INSTRUCTIONS FOR THE TASK. Using the data below, work out how many lines contain "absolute", and report only that number.
<<<<
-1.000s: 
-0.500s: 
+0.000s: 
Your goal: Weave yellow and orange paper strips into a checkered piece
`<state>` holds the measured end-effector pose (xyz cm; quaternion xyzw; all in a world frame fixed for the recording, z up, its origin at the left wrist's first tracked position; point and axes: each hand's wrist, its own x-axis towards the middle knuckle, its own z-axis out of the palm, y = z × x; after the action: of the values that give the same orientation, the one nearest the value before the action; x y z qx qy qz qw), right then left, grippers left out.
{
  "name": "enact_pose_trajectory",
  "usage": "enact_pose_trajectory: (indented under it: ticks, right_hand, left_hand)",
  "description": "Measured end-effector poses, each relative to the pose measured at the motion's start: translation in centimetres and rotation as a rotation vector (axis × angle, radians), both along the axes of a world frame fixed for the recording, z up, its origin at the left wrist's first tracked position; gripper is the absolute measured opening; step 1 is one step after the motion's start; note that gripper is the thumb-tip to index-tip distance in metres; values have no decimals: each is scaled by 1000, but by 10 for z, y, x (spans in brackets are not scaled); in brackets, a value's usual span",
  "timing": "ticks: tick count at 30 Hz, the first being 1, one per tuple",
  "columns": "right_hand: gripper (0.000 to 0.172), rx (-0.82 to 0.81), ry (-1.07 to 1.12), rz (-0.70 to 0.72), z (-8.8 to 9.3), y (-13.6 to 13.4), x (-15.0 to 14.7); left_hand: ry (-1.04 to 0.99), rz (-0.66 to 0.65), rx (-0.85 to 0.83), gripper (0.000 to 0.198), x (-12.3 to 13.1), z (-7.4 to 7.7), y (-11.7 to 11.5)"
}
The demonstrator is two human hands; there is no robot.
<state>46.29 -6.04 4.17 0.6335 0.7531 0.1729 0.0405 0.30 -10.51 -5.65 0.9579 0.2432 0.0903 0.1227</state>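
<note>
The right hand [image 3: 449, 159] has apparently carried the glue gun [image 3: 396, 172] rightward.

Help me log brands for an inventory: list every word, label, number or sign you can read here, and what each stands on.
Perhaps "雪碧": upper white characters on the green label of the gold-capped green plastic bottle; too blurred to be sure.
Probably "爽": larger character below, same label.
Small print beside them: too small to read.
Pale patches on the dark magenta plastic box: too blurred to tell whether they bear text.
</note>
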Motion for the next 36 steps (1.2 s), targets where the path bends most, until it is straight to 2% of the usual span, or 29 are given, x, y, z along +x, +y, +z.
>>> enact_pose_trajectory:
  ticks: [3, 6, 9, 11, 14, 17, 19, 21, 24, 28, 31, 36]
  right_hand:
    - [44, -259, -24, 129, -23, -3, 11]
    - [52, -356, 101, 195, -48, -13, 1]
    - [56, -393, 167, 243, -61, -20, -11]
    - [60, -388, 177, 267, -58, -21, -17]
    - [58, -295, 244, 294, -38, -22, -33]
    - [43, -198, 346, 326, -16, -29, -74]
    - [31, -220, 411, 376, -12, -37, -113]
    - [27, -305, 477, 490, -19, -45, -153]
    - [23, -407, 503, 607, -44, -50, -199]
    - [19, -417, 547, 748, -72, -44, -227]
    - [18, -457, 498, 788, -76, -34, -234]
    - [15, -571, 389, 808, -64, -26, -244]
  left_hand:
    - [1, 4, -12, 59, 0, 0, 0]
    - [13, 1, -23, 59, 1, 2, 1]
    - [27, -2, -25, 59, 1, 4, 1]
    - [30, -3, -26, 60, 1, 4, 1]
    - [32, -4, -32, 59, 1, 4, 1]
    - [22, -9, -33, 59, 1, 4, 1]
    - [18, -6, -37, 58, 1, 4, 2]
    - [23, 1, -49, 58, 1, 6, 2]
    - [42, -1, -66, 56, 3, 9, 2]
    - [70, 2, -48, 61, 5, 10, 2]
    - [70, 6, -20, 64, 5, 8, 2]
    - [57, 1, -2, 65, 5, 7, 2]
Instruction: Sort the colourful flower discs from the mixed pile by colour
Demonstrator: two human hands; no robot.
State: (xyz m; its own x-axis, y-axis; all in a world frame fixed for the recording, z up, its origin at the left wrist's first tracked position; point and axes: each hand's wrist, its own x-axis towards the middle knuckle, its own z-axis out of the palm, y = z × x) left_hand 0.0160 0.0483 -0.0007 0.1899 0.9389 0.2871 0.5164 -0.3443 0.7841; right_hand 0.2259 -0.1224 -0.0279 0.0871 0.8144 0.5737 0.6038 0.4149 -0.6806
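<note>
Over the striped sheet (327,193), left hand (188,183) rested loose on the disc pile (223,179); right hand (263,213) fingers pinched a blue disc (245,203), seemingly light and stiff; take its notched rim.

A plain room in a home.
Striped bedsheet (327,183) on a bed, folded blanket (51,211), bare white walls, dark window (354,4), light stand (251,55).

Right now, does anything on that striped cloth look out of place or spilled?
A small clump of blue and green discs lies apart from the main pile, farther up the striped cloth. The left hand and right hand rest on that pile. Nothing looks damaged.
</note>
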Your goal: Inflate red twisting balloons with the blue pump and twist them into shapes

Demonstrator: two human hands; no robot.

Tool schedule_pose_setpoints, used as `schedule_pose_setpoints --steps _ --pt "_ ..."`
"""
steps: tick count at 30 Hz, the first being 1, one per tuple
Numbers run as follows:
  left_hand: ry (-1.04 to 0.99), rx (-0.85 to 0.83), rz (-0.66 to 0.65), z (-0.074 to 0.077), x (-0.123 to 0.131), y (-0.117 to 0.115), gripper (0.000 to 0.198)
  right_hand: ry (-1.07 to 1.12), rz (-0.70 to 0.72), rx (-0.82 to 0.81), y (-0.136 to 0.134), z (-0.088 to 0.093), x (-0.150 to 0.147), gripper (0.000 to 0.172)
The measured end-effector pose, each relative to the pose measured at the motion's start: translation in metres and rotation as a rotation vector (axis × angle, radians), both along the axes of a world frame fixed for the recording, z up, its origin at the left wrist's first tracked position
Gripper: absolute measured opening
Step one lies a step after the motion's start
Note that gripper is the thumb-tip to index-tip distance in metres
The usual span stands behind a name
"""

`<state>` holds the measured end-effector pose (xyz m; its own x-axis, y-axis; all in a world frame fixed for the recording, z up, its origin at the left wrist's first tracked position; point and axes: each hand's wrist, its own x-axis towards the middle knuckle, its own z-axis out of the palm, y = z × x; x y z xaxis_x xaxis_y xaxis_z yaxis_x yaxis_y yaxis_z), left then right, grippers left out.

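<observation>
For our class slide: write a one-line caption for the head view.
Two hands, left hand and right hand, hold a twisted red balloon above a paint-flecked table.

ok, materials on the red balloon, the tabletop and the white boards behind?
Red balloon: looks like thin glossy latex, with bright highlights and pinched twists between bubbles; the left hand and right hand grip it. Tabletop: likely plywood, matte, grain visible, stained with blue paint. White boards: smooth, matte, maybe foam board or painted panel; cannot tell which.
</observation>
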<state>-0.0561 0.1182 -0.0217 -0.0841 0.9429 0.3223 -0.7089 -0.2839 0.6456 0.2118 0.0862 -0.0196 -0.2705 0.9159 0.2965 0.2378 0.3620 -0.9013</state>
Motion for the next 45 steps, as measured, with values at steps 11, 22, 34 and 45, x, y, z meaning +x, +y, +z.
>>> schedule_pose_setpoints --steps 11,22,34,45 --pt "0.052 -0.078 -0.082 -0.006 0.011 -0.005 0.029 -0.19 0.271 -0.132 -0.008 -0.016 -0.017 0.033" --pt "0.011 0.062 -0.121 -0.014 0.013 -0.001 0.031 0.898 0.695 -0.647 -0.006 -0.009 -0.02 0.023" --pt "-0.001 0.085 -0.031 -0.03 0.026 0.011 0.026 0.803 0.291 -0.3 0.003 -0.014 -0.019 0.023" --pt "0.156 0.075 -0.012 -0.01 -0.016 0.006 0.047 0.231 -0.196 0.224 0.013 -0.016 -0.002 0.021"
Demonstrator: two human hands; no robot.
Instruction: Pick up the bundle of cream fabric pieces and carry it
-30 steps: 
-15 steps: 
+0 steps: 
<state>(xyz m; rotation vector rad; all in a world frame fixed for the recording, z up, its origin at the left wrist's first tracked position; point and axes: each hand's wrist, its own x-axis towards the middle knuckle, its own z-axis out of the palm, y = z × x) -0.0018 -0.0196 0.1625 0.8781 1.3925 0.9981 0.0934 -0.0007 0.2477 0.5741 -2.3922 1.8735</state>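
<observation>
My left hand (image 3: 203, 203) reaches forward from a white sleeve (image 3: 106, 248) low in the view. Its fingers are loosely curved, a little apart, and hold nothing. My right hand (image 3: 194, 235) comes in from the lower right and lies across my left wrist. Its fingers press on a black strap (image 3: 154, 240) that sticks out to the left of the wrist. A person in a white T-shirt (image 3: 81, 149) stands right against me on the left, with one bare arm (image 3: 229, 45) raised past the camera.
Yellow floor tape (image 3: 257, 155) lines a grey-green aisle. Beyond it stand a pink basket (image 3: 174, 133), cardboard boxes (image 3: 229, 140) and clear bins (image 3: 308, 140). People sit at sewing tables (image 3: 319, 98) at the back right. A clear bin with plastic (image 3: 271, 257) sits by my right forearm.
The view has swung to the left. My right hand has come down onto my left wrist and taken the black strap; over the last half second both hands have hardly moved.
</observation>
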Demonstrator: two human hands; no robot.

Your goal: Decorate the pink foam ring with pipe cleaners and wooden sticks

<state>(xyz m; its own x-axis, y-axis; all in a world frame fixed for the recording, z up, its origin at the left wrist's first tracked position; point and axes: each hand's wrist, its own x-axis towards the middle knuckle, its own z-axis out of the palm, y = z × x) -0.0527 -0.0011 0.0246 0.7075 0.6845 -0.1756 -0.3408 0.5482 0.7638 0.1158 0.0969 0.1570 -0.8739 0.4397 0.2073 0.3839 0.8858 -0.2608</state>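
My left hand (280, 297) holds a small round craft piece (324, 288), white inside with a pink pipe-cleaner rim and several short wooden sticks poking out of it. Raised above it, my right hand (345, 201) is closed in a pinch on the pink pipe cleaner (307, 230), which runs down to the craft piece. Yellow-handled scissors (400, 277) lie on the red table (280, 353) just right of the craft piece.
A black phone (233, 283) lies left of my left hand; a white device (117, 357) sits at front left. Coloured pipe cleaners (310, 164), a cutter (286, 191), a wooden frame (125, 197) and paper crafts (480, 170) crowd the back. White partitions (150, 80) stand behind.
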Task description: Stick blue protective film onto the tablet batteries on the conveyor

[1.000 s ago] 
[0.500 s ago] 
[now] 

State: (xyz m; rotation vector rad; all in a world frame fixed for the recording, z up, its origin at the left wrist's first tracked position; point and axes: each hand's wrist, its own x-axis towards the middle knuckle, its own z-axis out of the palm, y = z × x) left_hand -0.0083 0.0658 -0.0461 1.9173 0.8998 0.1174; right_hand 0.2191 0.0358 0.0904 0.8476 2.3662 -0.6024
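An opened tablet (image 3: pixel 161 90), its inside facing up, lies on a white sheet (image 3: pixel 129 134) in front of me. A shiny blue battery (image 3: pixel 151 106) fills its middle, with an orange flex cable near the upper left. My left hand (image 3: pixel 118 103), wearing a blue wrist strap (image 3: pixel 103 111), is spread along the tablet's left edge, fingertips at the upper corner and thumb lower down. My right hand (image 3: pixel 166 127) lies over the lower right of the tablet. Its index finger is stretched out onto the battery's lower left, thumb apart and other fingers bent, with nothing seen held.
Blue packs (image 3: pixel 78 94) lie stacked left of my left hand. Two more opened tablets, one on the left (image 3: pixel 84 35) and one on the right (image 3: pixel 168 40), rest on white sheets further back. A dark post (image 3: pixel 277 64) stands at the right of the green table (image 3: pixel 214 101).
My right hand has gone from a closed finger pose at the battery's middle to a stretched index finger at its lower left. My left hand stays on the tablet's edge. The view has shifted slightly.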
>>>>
RESULT. 2